Paco Recuero, international brand director for Chivas Brothers’ gin portfolio, says the gin renaissance is showing little sign of abating, with the spirit still in growth in many markets across the world. “Since this bartender-led renaissance started, consumers have become a lot more knowledgeable about gin and, consequently, they have become more adventurous and willing to trade up,” he says. “Within the category, I think there’s still a feeling of confidence that the gin renaissance will continue and, as such, I think consumers are likely to see increasing innovation, at all price points but particularly in the super-premium and ultra-premium sectors.”

So far in 2013, Chivas rival Diageo has dominated the gin headlines. Both Tanqueray Malacca and Gordon’s Crisp Cucumber are well documented throughout this magazine (pages 26 and 13 respectively). That a company as large as Diageo has opened its wallet to invest in the category is testament to gin’s importance. 

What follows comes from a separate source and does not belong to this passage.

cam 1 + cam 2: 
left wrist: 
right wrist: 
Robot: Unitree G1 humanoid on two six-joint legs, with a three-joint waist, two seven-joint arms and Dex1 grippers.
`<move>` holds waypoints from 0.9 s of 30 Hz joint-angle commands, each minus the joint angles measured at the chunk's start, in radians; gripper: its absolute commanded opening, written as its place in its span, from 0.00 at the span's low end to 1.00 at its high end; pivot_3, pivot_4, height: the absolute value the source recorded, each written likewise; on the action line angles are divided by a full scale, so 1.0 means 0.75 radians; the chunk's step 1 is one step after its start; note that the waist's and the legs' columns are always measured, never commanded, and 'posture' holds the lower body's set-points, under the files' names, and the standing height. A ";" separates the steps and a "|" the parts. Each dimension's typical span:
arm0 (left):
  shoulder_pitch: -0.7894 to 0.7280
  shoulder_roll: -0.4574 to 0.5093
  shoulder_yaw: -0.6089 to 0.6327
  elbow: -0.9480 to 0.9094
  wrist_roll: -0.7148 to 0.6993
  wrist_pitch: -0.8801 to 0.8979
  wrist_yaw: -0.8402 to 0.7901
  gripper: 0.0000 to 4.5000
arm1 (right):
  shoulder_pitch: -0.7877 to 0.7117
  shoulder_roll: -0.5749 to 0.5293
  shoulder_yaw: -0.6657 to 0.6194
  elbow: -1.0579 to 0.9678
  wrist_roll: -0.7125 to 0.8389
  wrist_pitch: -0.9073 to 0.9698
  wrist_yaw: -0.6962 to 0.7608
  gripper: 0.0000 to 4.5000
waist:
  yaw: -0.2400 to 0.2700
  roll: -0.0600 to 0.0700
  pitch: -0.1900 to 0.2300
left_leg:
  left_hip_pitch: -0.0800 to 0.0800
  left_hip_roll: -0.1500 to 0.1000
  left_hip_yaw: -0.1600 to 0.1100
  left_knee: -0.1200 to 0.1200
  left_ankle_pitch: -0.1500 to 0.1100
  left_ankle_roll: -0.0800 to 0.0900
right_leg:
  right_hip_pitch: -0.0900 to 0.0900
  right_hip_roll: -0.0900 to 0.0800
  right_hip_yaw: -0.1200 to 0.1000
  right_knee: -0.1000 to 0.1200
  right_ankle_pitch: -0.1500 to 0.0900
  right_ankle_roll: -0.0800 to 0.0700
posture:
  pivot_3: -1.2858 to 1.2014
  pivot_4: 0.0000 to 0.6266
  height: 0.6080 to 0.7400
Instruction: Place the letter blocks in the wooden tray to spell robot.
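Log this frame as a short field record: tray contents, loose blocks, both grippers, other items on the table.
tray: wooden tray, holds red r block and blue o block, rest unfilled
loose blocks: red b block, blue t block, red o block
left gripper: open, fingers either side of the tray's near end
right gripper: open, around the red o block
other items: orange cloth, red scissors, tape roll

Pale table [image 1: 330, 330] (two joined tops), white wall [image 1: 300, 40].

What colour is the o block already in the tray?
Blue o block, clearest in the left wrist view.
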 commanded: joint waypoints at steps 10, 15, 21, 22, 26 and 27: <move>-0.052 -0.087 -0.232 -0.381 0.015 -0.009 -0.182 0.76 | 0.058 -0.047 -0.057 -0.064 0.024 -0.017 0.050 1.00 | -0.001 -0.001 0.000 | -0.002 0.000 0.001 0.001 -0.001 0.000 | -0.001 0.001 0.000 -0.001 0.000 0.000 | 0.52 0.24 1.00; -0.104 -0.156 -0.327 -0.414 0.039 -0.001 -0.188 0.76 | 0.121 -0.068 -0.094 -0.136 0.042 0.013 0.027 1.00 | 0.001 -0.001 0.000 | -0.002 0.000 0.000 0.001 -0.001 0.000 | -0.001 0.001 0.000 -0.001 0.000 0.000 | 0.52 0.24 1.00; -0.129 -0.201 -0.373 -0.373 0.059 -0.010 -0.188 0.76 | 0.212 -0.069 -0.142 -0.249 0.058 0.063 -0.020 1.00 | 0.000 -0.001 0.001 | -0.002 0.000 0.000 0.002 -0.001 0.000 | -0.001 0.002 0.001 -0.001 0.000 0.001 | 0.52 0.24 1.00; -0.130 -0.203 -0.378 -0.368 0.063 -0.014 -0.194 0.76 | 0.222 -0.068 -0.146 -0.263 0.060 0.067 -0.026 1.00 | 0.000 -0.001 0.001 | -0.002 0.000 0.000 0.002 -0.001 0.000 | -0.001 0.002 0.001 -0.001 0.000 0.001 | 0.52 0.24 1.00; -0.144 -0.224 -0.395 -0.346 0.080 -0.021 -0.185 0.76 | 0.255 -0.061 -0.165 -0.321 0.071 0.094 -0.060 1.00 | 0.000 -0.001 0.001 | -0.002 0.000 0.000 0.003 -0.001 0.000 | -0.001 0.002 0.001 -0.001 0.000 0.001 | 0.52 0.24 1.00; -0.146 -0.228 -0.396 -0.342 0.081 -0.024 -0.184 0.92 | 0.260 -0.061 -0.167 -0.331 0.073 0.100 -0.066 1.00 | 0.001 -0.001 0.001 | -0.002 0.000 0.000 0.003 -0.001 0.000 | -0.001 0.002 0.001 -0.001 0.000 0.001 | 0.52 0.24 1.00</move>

Figures for 2012 in the US show gin grew by 1.5% in volume and 2.7% in value (DISCUS). And so the buzz around the industry centres on how long the boom will last and what new innovations it will bring. 

First let’s deal with the cucumber in the room. Has it shaken Hendrick’s? What will it do for the category? 

James O’Connor, brand manager for Hendrick’s and Monkey Shoulder, says he’s excited about Gordon’s Crisp Cucumber. “Anything that brings new consumers to the category is great. Cucumber is just one of the things that makes Hendrick’s unusual,” he says.